La Junta de Personal Funcionario de Ciudad Real rechaza la Ley de Simplificación: "es una amenaza directa al empleo público"

"Pese a que somos plenamente conscientes de que esta ley está a punto de aprobarse, no podemos ni vamos a permanecer en silencio ante una norma que pone en entredicho tanto la estabilidad del empleo público como la calidad, universalidad y garantía de los servicios públicos que recibe la ciudadanía", señalan

La Junta de Personal Funcionario de Ciudad Real acordó, en Pleno celebrado el día 18 de junio, seguir reiterando su rechazo a la 'Ley de Simplificación', "una amenaza directa al empleo público y a los servicios esenciales".

La Junta de Personal Funcionario de la Administración de la Junta de Ciudad Real, que ya convocó una concentración el pasado 26 de febrero y apoyó activamente la movilización regional del 30 de mayo, ha acordado "volver a manifestar con rotundidad su oposición a la inminente aprobación de la llamada Ley de Simplificación, Agilización y Digitalización Administrativa, impulsada por el Gobierno Regional".

"Pese a que somos plenamente conscientes de que esta ley está a punto de aprobarse, no podemos ni vamos a permanecer en silencio ante una norma que pone en entredicho tanto la estabilidad del empleo público como la calidad, universalidad y garantía de los servicios públicos que recibe la ciudadanía", señalan.

Y es que, "lejos de representar una modernización de la Administración, esta ley podría suponer un ataque sin precedentes a la estructura pública.
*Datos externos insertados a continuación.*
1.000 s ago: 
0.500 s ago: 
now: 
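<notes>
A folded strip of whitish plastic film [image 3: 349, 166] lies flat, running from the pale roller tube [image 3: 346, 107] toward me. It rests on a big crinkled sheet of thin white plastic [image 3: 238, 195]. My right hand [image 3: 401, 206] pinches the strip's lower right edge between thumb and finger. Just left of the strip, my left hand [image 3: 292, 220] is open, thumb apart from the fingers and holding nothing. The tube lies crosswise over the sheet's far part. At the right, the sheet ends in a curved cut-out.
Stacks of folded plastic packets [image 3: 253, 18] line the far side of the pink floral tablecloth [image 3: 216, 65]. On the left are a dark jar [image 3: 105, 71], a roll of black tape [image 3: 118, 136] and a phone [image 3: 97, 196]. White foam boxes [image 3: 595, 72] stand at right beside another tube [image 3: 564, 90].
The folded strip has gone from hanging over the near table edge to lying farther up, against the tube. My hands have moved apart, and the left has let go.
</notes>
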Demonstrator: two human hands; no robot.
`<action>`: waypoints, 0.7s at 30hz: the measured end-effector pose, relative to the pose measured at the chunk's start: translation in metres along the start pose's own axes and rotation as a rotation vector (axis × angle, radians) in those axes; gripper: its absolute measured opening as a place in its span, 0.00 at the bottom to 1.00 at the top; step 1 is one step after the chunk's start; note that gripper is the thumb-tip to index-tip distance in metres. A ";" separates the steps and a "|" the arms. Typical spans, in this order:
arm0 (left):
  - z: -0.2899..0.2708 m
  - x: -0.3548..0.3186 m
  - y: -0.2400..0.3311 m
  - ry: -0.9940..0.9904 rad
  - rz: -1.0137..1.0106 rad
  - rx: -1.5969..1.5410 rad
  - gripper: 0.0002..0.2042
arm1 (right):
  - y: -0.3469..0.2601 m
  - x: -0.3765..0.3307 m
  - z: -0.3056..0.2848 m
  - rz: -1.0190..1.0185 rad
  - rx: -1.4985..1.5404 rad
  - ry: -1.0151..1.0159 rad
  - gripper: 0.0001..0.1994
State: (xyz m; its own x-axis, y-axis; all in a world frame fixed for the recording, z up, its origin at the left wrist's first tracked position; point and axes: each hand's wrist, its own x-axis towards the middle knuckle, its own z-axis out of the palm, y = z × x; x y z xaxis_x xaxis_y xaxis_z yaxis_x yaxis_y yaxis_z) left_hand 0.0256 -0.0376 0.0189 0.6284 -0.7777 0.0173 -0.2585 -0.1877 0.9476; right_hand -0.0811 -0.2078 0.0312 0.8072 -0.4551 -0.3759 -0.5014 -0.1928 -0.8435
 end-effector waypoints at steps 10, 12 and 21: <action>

Lo denunciamos en febrero, lo repetimos en mayo y lo ratificamos nuevamente: esta norma abre la puerta a una privatización encubierta de funciones públicas esenciales a través de la figura de las llamadas Entidades Colaboradoras. Estas entidades podrían asumir competencias en materias tan sensibles como los servicios sociales, la sanidad, el medio ambiente, el urbanismo o el patrimonio cultural, entre muchas otras, a cambio de una contraprestación económica sufragada por la propia ciudadanía".

"El demoledor dictamen del Consejo Consultivo de Castilla-La Mancha ha sido un varapalo institucional sin paliativos. Este órgano independiente proponía modificar el 59% del articulado y la mitad de las disposiciones finales, denunciando graves carencias jurídicas, técnicas y democráticas. Se cuestiona también la falta de participación, al elaborarse la ley de espaldas al funcionariado y sin atender apenas a ninguna de las alegaciones presentadas durante el trámite de consulta pública. Este dictamen respalda punto por punto lo que se ha venido advirtiendo desde el primer día y esta Junta de Personal viene a subrayar hoy en este texto: esta ley no simplifica, precariza; no agiliza, desregula; y en definitiva lejos de modernizar, hacia donde apunta es a privatizar", critican. 

"Pareciera que para el Gobierno Regional es buena idea simplificar mediante el vaciamiento de competencias del personal funcionario y una externalización de funciones propias que sin duda supondrán una clara desprotección de lo público y de quienes lo sirven con profesionalidad y compromiso diario. Aun sin que se vea afectada la potestad de supervisión", critican.

"Por supuesto que no renunciamos a una Administración más ágil, pero sí nos oponemos frontalmente a que esa agilidad se logre a costa de sustituir garantías por intereses privados. Por eso, reiteramos nuestro firme rechazo a esta ley. Y seguimos insistiendo: Los servicios públicos no se venden: se defienden. Porque la protección del empleo público no es un obstáculo: es, y ha de seguir siendo, la garantía de los derechos de todas las personas", finalizan.